A companhia aérea espanhola Iberia vai levar a observação do próximo grande eclipse solar europeu a um novo patamar — literalmente. Para o evento de 12 de agosto de 2026, a empresa irá fretar um avião para que cientistas possam assistir ao fenômeno a 10.000 metros de altitude, voando sobre Palencia, na Espanha, bem na faixa da totalidade.

O movimento, noticiado pelo site Xataka, se insere em uma tendência crescente de turismo astronômico, mas com uma particularidade. Enquanto outras companhias, como a Brussels Airlines, vendem assentos a centenas de euros para entusiastas, a Iberia optou por uma aliança com a ciência. A iniciativa, no entanto, é também uma sofisticada jogada de marketing que sinaliza o nascimento de um novo produto: a experiência astronômica como serviço premium.

Ciência, Marketing e o Céu como Limite

A bordo do voo IB1473 — código escolhido em homenagem ao ano de nascimento de Nicolau Copérnico — não estarão turistas, mas astrofísicos do projeto Shelios. O objetivo é estudar a coroa solar, a atmosfera externa do Sol, visível apenas durante um eclipse. A altitude garante uma visão livre de nuvens, o maior pesadelo de quem observa o evento em terra firme, e permite análises científicas de alta precisão sobre estruturas que podem gerar tempestades solares.

Para a Iberia, a parceria é um ativo de marca de valor incalculável. Associar-se à ciência de ponta, nomear o voo com uma referência histórica e ainda transmitir o evento ao vivo para o público via internet Starlink constrói uma narrativa de inovação e propósito. É uma forma de se diferenciar da concorrência não pelo preço da passagem, mas pela exclusividade da experiência que proporciona, mesmo que indiretamente, ao público geral.

O Turismo das Estrelas Decola

O voo da Iberia não é um caso isolado, mas a ponta mais elaborada de um nicho em franca expansão. O turismo de experiência, que já movimenta bilhões em setores como gastronomia e bem-estar, encontra nos fenômenos celestes um novo território. A garantia de uma visão perfeita, acima do clima, é o principal argumento de venda para um público disposto a pagar caro pela certeza de testemunhar um momento único.
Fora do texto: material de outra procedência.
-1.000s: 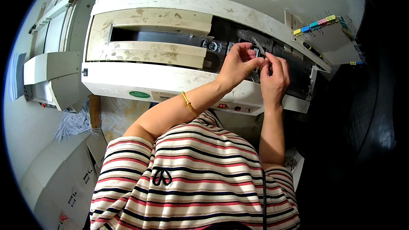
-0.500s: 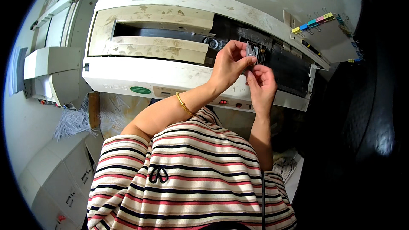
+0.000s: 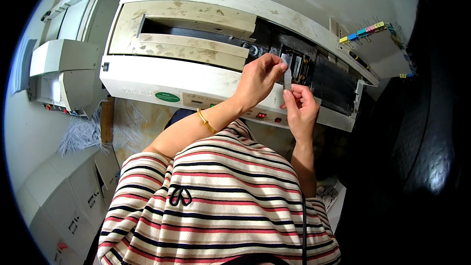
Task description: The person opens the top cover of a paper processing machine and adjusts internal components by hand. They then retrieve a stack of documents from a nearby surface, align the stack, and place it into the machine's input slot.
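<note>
A thin, flat grey strip (image 3: 287, 74) stretches between my two hands; its material is hard to make out. My left hand (image 3: 257, 81) pinches the far end between thumb and fingers, and a gold bangle circles that wrist. At the near end, my right hand (image 3: 301, 109) grips the strip with thumb and fingertips. Both hands hover over the front edge of a long white machine (image 3: 147, 76) with stained beige panels (image 3: 191, 49). Just beyond the strip lies the machine's dark, dirty inner track (image 3: 267, 39), with metal parts exposed.
Colourful binder clips (image 3: 363, 31) line a board at the far right, beside a black and yellow tool (image 3: 359, 60). A smaller white machine (image 3: 61, 64) stands at left. Below it hang shredded paper strips (image 3: 81, 135), near white cabinets (image 3: 73, 201). Red switches (image 3: 261, 116) sit on the machine's front.
My hands have moved apart, and the strip now shows drawn out between them. My right hand is slightly lower. The view has shifted a little, putting the machine further right.
</note>
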Action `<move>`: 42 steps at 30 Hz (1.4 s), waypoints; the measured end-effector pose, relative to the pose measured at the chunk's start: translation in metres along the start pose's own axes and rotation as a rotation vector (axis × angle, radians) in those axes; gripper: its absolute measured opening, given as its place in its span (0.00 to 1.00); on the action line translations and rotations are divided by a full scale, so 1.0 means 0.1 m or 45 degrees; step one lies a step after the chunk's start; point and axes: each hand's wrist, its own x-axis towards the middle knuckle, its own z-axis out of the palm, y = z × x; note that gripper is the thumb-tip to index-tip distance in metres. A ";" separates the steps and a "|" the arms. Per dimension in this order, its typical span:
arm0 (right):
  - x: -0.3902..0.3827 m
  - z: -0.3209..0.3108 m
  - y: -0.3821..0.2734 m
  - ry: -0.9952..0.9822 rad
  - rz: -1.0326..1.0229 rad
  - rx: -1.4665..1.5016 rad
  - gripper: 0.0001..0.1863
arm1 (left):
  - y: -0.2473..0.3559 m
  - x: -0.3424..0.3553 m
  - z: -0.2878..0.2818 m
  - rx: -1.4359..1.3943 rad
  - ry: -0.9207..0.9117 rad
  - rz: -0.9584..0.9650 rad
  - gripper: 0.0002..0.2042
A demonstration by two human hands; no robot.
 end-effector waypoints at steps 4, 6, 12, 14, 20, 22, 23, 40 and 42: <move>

Enquanto a NASA também utiliza aeronaves para estender o tempo de observação científica, a iniciativa das companhias aéreas comerciais abre um novo mercado. A estratégia da Iberia, contudo, sugere um modelo híbrido e mais inteligente: em vez de apenas vender um assento caro, ela vende uma história. O público em terra não paga, mas assiste à transmissão e associa a marca a uma fronteira que pouquíssimos podem cruzar.

Embora o voo seja exclusivo para cientistas, a decisão de transmitir o evento ao vivo é o que completa a estratégia. Ela democratiza o acesso visual ao fenômeno, ao mesmo tempo que reforça o caráter exclusivo da experiência real. Resta saber se este modelo, que une pesquisa, branding e espetáculo, se tornará o padrão para a próxima geração de eventos globais.